Purity of Focus
The weeks of Lent now upon us beckon towards purity of focus. There are three traditional parts of the path towards purity: almsgiving, prayer, and fasting. Lent beckons us to do something with each of these. Give away a bit of your goods. Pray a bit more. Eat a bit less.
But here's the rub. Almsgiving, prayer, and fasting are not uniquely Christian practices; they are common to many religions and indeed, to be fair, to many spiritualities. In his great Sermon on the Mount, Jesus simply assumes that the people he is speaking to already give alms, pray, and fast. What does he say? “When you give alms” (not “if”), “when you pray,” “when you fast”—what? “You must not be like the hypocrites.” And what is Jesus’ prescription for avoiding being like the hypocrites? It is to curtail religious practices, to restrict them, to cut them back. Gone are the trumpets that announce the giving of alms. Gone are the long eloquent prayers performed in public. Gone are the facial disfigurements that signal a person’s virtue and bring on the world’s praise.
Do you see the quandary? On the one hand, Ash Wednesday is that trumpet call sounded by the prophet Joel to take up these disciplines of almsgiving, prayer, and fasting. But in Jesus’ own words, we are instructed to curtail those very practices, for the sake of purity (the avoidance of hypocrisy).

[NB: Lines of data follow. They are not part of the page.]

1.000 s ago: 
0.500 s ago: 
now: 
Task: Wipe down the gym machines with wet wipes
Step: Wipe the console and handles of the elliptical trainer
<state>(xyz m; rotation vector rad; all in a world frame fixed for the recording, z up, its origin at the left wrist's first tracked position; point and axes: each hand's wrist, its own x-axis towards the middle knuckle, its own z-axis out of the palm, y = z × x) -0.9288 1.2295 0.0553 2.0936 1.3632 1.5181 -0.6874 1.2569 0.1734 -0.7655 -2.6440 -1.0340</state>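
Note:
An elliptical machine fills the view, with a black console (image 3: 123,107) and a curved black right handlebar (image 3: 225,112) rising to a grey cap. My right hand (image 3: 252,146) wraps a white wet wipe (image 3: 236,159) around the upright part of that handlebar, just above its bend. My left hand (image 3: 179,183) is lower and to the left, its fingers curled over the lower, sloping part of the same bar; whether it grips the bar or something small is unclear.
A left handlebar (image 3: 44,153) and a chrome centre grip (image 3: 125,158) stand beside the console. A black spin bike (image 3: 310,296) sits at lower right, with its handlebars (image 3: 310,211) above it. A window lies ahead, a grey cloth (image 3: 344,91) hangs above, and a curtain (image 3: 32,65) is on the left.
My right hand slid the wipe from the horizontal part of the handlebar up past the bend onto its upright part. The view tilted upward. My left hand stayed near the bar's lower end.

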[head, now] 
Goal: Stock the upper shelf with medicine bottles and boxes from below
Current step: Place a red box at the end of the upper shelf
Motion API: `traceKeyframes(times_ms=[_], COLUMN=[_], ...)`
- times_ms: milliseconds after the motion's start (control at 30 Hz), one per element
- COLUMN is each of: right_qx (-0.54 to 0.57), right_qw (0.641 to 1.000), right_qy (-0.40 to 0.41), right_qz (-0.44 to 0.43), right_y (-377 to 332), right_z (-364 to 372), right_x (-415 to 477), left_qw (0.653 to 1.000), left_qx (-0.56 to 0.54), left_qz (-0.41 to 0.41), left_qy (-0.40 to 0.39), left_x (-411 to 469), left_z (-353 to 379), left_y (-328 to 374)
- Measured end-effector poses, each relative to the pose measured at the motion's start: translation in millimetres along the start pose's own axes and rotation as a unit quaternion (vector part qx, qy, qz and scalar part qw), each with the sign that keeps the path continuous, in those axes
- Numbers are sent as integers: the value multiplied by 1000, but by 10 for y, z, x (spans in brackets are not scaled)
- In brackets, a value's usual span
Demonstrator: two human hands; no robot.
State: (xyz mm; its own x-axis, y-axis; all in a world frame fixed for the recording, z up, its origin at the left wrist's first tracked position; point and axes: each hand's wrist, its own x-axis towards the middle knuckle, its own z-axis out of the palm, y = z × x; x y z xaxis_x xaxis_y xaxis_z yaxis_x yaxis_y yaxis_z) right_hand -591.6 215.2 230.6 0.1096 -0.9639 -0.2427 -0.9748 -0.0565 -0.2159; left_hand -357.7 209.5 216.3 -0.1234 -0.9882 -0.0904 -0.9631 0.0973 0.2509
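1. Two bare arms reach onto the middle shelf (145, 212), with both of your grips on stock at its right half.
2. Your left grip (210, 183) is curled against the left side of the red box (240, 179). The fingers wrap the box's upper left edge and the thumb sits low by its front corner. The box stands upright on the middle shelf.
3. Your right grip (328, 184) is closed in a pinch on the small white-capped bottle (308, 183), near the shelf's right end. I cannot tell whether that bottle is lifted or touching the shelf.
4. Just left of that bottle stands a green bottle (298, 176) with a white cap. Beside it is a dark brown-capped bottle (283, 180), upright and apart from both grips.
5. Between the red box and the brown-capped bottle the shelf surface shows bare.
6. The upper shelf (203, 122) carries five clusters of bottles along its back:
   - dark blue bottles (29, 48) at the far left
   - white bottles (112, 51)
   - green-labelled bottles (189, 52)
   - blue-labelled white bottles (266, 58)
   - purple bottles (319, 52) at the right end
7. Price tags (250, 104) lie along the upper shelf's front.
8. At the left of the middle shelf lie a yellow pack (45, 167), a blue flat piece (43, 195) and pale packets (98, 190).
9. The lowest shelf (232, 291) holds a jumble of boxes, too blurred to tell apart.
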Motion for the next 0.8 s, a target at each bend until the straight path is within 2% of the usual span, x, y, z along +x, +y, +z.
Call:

For the hypocrites have already received their reward. They gave alms in order to be seen by people and receive praise. They were seen and they got it. They prayed on street corners in eloquent long-winded prayers, not to talk to God, but in order to be seen as praying. And they disfigured their faces, not in order to fast, but in order to be seen as fasting. They were very much seen, and that being seen was their reward.

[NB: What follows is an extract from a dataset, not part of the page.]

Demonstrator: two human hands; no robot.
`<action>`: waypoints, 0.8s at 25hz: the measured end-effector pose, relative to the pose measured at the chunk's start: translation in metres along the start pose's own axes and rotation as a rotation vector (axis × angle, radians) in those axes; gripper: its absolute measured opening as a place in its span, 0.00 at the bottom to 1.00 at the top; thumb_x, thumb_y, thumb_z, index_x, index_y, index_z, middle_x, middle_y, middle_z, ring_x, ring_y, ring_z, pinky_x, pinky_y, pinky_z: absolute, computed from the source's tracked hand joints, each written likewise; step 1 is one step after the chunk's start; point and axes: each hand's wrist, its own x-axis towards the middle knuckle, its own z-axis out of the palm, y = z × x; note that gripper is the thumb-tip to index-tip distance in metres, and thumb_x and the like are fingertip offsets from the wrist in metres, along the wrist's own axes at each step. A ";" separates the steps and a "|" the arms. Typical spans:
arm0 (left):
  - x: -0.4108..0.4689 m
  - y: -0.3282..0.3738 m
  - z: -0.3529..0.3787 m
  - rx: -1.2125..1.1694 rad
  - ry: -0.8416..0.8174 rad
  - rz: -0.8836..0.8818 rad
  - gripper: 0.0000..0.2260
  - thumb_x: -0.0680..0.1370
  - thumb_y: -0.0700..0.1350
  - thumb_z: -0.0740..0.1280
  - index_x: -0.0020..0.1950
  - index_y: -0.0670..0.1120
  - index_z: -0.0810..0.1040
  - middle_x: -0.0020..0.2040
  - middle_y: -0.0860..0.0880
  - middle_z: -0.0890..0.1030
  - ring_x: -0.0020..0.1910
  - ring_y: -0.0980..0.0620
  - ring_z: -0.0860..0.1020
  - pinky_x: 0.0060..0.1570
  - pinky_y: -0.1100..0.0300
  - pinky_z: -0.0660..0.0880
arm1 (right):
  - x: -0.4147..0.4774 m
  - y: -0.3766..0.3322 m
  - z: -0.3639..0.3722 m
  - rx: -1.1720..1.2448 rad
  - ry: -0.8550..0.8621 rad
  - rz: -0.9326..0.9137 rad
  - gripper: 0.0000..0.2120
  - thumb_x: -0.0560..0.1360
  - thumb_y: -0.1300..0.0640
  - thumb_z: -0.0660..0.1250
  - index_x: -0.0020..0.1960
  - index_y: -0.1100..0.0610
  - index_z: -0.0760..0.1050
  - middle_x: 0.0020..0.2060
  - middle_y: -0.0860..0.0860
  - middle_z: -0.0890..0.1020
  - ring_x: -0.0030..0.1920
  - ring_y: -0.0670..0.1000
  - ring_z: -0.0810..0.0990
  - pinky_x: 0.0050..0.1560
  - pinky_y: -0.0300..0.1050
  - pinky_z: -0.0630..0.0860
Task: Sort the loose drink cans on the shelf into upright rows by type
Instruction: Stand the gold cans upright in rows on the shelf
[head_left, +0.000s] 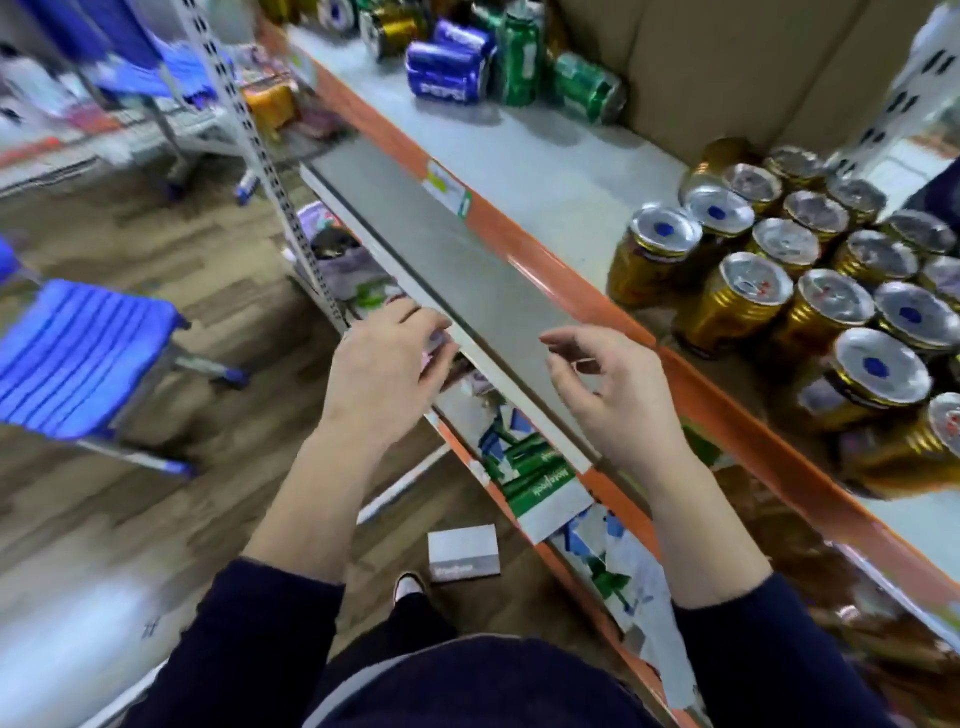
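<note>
While the left hand (384, 374) and right hand (613, 395) hover before the shelf (519, 171), I see their fingers loosely curled, holding nothing. Gold cans (779, 291) stand upright in rows at the right. Blue cans (452, 67) and green cans (587, 93) sit jumbled at the far end.

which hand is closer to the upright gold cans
Right. The right hand hovers over the grey lower shelf, left of the gold cans; the left hand is farther left, at that shelf's outer edge.
</note>
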 end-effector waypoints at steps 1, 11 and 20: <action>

God does not see as Twitter sees. For God, Jesus says, “sees in secret.” So if you really want to help the poor, you don’t have to be seen doing it. If you really want to talk with God, you don’t need to be famous for doing so. And if you are fasting for the right reason, the world does not need to know that you are fasting.
The people loved Jesus, crowds followed him, because they got this call to sincerity, this call to purity of focus. Very few people are satisfied with surface appearances. Jesus asked questions like: Would you rather have an employee who was working, or one who looked like he was? Would you rather have a doctor who really knows what she’s about, or one who has the appearance of knowledge? And if you knew you would die this coming Christmas, would you spend the time between now and then doing good, or trying to build up a reputation for doing good?

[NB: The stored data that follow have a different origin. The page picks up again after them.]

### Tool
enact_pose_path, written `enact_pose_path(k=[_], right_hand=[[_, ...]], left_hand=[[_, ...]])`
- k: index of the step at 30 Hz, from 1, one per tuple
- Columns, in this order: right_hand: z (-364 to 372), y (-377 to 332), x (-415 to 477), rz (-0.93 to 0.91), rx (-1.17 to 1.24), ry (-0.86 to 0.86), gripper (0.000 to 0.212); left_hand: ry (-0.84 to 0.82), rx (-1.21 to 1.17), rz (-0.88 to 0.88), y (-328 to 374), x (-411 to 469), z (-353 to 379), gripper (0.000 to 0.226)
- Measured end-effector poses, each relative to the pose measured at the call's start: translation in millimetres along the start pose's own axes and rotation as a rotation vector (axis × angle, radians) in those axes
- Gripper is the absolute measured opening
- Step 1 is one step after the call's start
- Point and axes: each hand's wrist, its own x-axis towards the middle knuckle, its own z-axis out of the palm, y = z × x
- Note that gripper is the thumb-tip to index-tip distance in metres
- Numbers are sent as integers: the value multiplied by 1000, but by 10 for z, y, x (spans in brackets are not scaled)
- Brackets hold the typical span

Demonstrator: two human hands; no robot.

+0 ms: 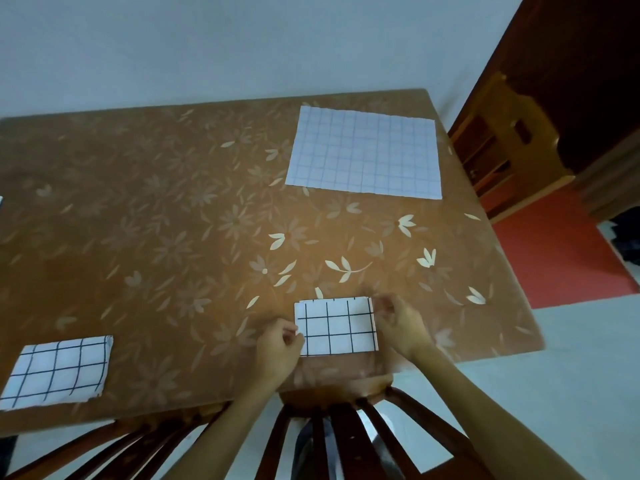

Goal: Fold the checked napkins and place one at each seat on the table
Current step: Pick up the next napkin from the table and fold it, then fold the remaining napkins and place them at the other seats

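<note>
Two napkins folded: your left hand (277,348) and right hand (401,327) pinch folded napkin (335,326) edges above chair (339,420); second folded napkin (57,370) far left of chair; unfolded napkin (363,150) across surface (156,220), yours next.

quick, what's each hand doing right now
Left hand: fingers curled, pinching the left edge of the folded napkin.
Right hand: blurred, at the napkin's right edge; grip cannot be told.

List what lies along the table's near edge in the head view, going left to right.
Folded checked napkin at the left corner → left hand → small folded checked napkin → right hand.
</note>
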Motion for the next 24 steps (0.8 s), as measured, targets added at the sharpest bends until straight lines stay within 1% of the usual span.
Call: enact_pose_path(k=[3, 6, 9, 12, 18, 21, 24], right_hand=[[-184, 130, -123, -43, 33, 21, 35], [-409, 326, -280, -65, 54, 41, 28], [-691, 605, -439, -82, 55, 79, 26], [-1052, 949, -613, -117, 27, 118, 25], [-1890, 1744, -973, -195, 39, 189, 36], [-2240, 2153, -1134, -166, 76, 223, 39], [-2503, 2529, -1256, -126, 120, 260, 42]], left_hand=[[-12, 34, 57, 229, -68, 86, 11], [-60, 88, 105, 507, -174, 247, 10], [-71, 168, 175, 821, -326, 496, 12], [-81, 216, 239, 1156, -535, 817, 9], [-102, 325, 338, 1906, -979, 1584, 12], [-116, 347, 381, 2271, -1180, 1955, 10], [-155, 414, 434, 2598, -1306, 2284, 3]])
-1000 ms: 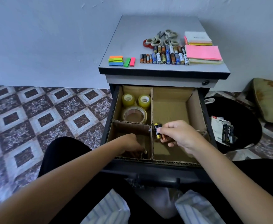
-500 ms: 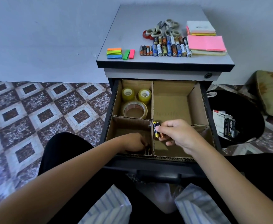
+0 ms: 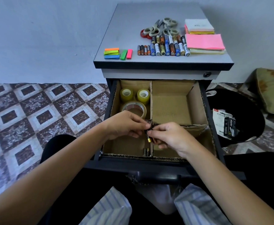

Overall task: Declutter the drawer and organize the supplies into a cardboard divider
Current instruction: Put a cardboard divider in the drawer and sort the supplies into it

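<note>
both hands, left [image 3: 126,124] and right [image 3: 168,137], pinch one battery [image 3: 148,136] at frame center over the divider [image 3: 151,98]; small, rigid, probably slick, so grip mid-body.

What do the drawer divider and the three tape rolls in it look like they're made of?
The divider looks like raw brown corrugated cardboard: matte, with fluted cut edges along the front wall. The two small tape rolls seem to be clear yellowish plastic film, glossy, on pale cores. The big tape roll looks like clear packing film, shiny, on a brown, probably cardboard, core.
</note>
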A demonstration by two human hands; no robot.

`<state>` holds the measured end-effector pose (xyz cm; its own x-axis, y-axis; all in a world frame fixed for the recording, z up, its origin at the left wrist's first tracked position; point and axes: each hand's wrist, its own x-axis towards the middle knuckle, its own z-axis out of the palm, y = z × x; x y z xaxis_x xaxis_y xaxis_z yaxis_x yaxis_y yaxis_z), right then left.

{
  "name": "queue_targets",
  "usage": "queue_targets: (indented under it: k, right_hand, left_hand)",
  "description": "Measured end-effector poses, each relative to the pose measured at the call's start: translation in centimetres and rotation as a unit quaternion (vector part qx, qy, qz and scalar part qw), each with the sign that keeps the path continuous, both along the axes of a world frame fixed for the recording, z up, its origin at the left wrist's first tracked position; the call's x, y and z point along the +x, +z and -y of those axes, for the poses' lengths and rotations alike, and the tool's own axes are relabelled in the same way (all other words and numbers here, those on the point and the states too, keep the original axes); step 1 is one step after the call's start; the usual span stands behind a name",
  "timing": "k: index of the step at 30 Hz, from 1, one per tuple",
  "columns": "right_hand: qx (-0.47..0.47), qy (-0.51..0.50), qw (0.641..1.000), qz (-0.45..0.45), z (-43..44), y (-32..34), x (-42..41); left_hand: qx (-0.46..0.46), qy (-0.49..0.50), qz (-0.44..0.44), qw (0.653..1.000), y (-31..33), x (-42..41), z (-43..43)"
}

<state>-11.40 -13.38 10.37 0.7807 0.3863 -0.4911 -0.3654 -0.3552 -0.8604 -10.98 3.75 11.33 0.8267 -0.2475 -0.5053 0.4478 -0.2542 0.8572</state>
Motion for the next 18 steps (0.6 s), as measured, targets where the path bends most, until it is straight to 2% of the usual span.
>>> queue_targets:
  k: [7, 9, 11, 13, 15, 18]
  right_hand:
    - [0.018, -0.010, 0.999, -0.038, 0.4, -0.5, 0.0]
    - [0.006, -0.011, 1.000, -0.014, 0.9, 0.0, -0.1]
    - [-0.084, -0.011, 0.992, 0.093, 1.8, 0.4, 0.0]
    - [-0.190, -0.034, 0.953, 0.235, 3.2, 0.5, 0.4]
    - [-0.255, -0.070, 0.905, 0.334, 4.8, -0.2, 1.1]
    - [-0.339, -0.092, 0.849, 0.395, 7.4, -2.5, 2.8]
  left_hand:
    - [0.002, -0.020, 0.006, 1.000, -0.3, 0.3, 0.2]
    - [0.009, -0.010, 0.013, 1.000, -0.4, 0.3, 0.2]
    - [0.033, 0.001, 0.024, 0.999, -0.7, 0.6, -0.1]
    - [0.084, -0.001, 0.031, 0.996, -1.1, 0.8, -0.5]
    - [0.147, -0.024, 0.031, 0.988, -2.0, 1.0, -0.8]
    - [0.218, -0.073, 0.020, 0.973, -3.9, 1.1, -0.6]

Such questions are rather easily answered. But still, it is hard to change one’s life, hard to live with purity of focus. Consider that there are other choices besides just the two (of having real goodness that no one knows about or having the appearance but not the reality of goodness). One could have the mere appearance of good and be known as a hypocrite, for instance! Or one could be good and known as good. Why does Jesus not ask us to strive to be good and known as such? Why does Jesus emphasize: give alms, pray, fast—in secret?
Surely the answer is obvious: sin. Publicity (or fame) is an awful danger for fallen human beings like you and me. As soon as any of us is known for some element of goodness, then a wee bit of self-inflation slithers into the picture. We can’t help it. The fame of being good, even among just a few friends, acts like a drug—and we come to care more about being known as good (having another dose of the drug of fame) than we care about goodness itself. I say, we can’t help it, but that’s why we need Jesus, and why he would train us against it.
Secrecy is important, not because it is the ultimate state of things, but because it prepares us for the final transparency that comes with the presence of God. What is secret now, good as well as bad, will be revealed then in complete truth, without distortion.
And who is it who sees truthfully now in secret? “Your Father,” Jesus says. Not a generic “god,” but the Father to whom we can pray—in a prayer, note, short and plain, given to us by Jesus himself. “Our Father who art in heaven.” On this Father our lives can find pure focus. What does that focus look like? Daily bread. Forgiveness. Deliverance through trials. Christians move religious practices into the secret realm because we want to purify our lives, because the only social media “like” we care to get, in the end, is that of Jesus’ Father, our Father, the one who is in heaven.